Why not just use a supercomputer?

Modern supercomputers are essentially clusters of hundreds of processors linked by fast networking. The speed of these processors is comparable to (and often slower than) those found in PCs! Thus, if an algorithm (like ours) does not need the fast networking, it will run just as fast on a supercluster as a supercomputer. However, our application needs not the hundreds of processors found in modern supercomputers, but hundreds of thousands of processors. Hence, the calculations performed on Folding@home would not be possible by any other means! Moreover, even if we were given exclusive access to all of the supercomputers in the world, we would still have fewer computing cycles than we do with the Folding@home cluster! This is possible since PC processors are now very fast and there are hundreds of millions of PCs sitting idle in the world.

Can I run Folding@home on a machine I don't own?

Please only run Folding@home on machines you either own or on which you have the permission of the owner to run our software.

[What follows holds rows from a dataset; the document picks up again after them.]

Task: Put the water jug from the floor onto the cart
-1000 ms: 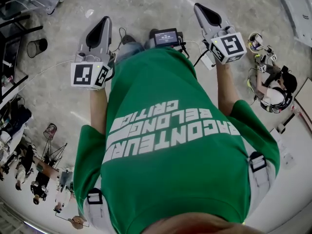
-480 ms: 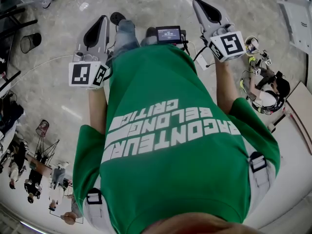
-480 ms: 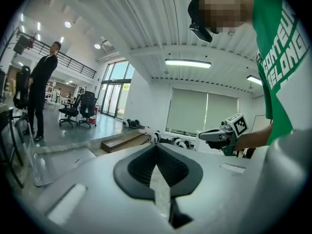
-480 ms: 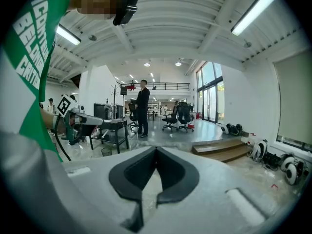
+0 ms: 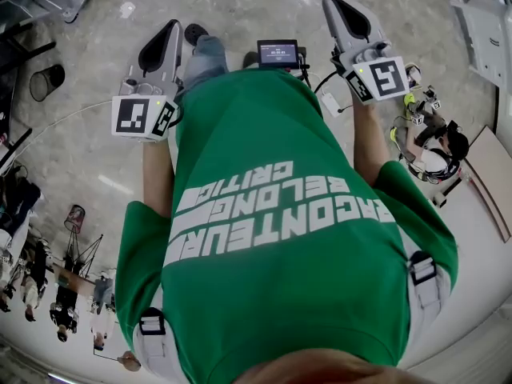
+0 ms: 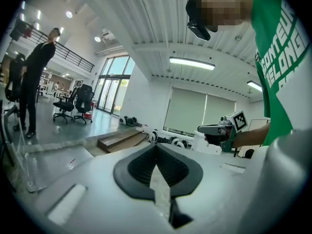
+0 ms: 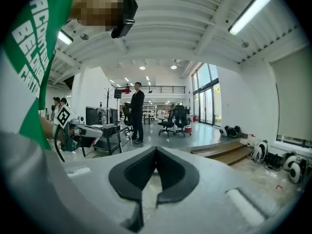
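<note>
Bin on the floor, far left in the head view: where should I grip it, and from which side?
Take the bin by its top rim, from above: it appears to stand upright with its mouth open, so one jaw can slip inside the wall. The left gripper, nearer it, is shut; open it first.

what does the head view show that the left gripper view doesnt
Only the head view: a small dark screen at the person's waist, a black round bin on the floor and someone seated on the floor. Only the left gripper view: black office chairs, a low wooden platform and a long ceiling light. Both: the green printed shirt and the right gripper.
</note>
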`<state>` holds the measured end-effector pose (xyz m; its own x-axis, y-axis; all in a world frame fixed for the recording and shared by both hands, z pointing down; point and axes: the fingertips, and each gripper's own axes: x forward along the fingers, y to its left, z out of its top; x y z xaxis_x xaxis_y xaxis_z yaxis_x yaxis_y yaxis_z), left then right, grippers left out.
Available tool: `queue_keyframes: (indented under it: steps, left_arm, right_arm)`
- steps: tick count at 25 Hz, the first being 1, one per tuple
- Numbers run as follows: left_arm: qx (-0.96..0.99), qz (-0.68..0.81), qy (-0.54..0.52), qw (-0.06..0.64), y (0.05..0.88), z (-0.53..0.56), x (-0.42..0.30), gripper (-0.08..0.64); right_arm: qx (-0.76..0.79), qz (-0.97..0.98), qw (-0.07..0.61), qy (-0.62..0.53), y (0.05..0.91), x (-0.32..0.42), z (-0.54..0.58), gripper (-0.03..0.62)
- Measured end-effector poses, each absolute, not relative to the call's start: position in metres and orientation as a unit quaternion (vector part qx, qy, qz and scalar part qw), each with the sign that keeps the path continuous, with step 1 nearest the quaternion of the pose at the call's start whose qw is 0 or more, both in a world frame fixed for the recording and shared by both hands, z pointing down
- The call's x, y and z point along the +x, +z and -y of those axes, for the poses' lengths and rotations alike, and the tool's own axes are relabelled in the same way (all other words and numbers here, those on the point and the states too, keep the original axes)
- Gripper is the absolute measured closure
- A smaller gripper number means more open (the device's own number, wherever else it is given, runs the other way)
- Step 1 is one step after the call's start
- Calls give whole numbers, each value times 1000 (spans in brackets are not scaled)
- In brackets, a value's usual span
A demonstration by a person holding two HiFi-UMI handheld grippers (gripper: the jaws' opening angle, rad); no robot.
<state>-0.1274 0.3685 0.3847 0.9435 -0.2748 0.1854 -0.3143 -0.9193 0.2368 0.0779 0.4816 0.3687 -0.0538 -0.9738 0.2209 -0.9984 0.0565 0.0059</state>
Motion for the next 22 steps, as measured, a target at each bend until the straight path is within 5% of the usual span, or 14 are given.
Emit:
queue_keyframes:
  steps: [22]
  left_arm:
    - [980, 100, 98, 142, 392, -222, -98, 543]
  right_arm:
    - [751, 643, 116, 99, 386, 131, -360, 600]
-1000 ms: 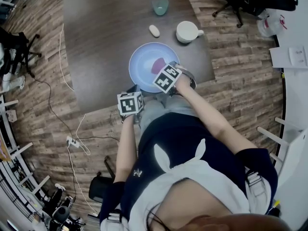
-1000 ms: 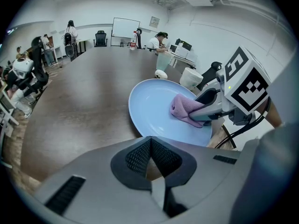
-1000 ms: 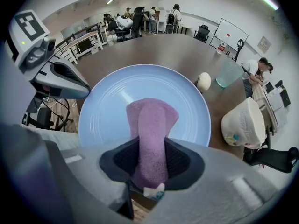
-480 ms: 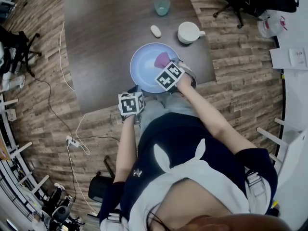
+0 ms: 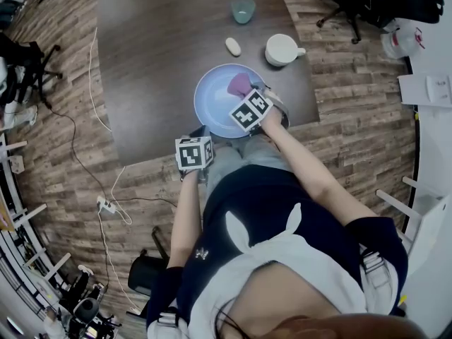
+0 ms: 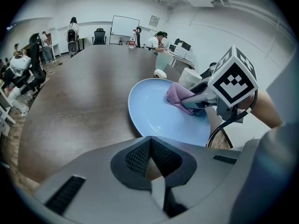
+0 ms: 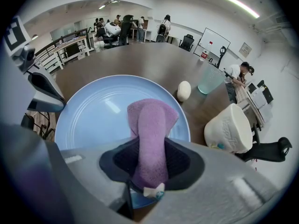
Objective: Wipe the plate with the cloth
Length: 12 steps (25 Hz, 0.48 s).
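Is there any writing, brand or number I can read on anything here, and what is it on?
On the mug: raised lettering, too blurred to read.
On the cloth: a small tag, print too small to read.
On the marker cubes: black-and-white squares, no words.
Nothing else legible.

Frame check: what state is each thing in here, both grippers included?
plate: flat on the table, cloth on it.
cloth: bunched, clamped in the right gripper, pressed on the plate.
right gripper: shut on the cloth.
left gripper: jaws closed, tips at the plate's near rim.
mug: upright.
glass: upright.
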### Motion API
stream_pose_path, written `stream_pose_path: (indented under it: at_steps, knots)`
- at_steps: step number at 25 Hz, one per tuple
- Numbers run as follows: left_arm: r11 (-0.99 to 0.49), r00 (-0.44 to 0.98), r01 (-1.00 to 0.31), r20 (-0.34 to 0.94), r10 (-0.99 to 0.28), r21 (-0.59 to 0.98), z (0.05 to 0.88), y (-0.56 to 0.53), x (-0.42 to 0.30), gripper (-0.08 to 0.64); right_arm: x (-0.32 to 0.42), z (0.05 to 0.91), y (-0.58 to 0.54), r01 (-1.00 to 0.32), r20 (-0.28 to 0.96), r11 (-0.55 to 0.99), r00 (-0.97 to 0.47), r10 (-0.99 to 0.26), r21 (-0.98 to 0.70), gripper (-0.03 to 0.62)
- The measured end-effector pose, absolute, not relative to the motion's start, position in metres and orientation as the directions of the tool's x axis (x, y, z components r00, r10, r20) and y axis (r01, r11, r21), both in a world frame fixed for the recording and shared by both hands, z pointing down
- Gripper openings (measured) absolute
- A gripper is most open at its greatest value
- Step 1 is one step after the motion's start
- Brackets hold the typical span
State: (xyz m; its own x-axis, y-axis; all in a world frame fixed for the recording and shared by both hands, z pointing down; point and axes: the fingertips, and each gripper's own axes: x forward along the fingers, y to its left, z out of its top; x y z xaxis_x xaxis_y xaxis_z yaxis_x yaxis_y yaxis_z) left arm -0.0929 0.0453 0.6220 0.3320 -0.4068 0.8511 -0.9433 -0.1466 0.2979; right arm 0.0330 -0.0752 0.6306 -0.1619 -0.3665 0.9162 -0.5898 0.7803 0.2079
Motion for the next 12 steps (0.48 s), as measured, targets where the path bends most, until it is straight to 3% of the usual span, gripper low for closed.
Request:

Any other use of Folding@home violates our license agreement (and just isn't a good idea in general).

What are the minimum system requirements?

All computers can contribute to Folding@home. However, if the computer is too slow (e.g. wasn't bought in the last 3-4 years or so), the computer might not be fast enough to make the deadlines of typical work units. A Pentium 3 450 MHz or newer equivalent computer (with SSE) is able to complete work units before they expire.

Why don't you post the source code?

Most of the critical parts of FAH are publicly available. The Tinker and Gromacs source codes can be downloaded and run. Unlike many computer projects, the paramount concern is not functionality, but the scientific integrity, and posting the source code in a way that would allow people to reverse engineer the code to produce bogus scientific results would make the whole project pointless.

However, we stress that the vast majority of our code is already open source. We have an Open Source FAQ with more details.